[mythtv-users] JWPlayer over OPENVPN

Stephen Worthington stephen_agent at jsw.gen.nz
Fri Jul 3 03:43:15 UTC 2020

On Thu, 2 Jul 2020 17:33:22 -0500, you wrote:

>On 7/2/20 5:12 PM, Doug Lytle wrote:
>> On 7/2/20 5:58 PM, Jack McGee wrote:
>>> I am using the port 6544 and some few shows (PBS) seem to play OK 
>>> most of the time.   Most of the other shows do not.  Lots of pausing. 
>> You don't provide your uplink speeds.  I get a downlink of 50mbit, but 
>> only an uplink speed of 4mbit.  Makes streaming from remotely, over 
>> OpenVPN difficult with a HD recording.
>> Good point.  Just ran a speed test and saw 1Mbps.

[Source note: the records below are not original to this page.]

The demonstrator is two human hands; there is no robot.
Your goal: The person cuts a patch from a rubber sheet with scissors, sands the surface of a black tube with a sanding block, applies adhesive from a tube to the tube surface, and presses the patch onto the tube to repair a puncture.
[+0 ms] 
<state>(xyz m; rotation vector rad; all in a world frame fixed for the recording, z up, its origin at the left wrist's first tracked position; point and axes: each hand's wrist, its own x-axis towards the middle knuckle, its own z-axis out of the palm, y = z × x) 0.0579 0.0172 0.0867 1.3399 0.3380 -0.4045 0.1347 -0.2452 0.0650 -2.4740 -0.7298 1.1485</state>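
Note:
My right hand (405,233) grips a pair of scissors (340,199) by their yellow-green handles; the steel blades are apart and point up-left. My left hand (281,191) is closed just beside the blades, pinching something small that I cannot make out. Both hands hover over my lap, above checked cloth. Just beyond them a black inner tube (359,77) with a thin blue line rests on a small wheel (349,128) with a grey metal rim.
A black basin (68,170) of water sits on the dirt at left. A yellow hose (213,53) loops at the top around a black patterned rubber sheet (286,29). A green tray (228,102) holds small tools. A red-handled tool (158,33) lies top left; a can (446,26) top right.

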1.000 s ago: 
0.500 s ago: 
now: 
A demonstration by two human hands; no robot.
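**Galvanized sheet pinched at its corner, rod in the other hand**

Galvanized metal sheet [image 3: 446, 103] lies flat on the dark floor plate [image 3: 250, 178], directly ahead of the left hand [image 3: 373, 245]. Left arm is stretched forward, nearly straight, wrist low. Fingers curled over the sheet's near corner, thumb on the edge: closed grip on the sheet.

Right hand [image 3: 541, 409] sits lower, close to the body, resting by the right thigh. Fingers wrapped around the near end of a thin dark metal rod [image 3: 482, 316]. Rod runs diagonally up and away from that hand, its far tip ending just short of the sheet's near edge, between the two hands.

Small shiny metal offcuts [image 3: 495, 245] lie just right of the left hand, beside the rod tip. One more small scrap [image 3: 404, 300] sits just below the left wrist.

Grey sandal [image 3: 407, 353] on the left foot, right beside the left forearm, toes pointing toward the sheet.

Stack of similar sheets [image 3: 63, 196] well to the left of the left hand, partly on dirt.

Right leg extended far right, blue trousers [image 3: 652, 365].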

Running your OpenVPN on your router is usually a bad idea if you want
good speed.  Routers work fast by using special routing hardware to
handle the packets - the CPU is usually only involved in setting up a
connection on the arrival of the first packet.  Some routers also have
encryption hardware that allows them to do IPSEC encryption at
reasonable speed.  But I do not know of any router that you could
afford for home use that has encryption hardware that works with
OpenVPN.  So the OpenVPN encryption (and likely also OpenVPN packet
routing) will be being done on your router's CPU, and router CPUs are
not generally very powerful.  So the speed of your encrypted
connections is likely to be much slower than your normal Internet
connection speed.

If your router supports Wireguard, that is easier for routers to
handle and will give a faster connection, but it will only be good if
Wireguard has been optimised for your router.  So the best option is
to run OpenVPN or Wireguard on a PC with a decent CPU.  I am not sure
if OpenVPN has been fixed to take advantage of multiple CPU cores.  I
suspect not.  So the best CPU to run it on is the one with the best
single core performance.  The decryption speed also matters, but most
modern laptops will be able to do OpenVPN much faster than a home
router.  Mine certainly does.

I run my OpenVPN server on my MythTV box, which is getting a little
old now, but has a decent CPU (AMD BullDozer FX-4100 3.60 GHz quad
core).  My home Internet connection is 1 gigabit fibre (but only has
500 Mbit/s upload speed).  When I am away on holiday, I always try
playing programmes directly from home over whatever Internet
connection I have, and a couple of years ago I had a decent VDSL
connection and was able to play all my SD recordings over OpenVPN.  HD
recordings still did not work properly, but I was able to copy them to
my laptop in just over real time - about an hour and 15 minutes for a
one hour HD recording (actually 65 minutes of recording with pre- and
post-roll).  I never did know the actual speed of the VDSL connection,
as I did not have access to the router to see its connection and
statistics pages, so I am not sure if I had hit the maximum speed of
the connection, or the maximum speed of my OpenVPN server.  I think it
was most likely the connection speed.

To play HD recordings over an Internet connection, you need not just
the average bit rate of the recording, but instead you need to have
the peak rate, which can be more than twice the average rate.  I would
not expect HD recordings to work properly with less than 8 Mbit/s
network speed, and I would really want 12 Mbit/s to be fairly sure
that fast action and scene changes would not judder.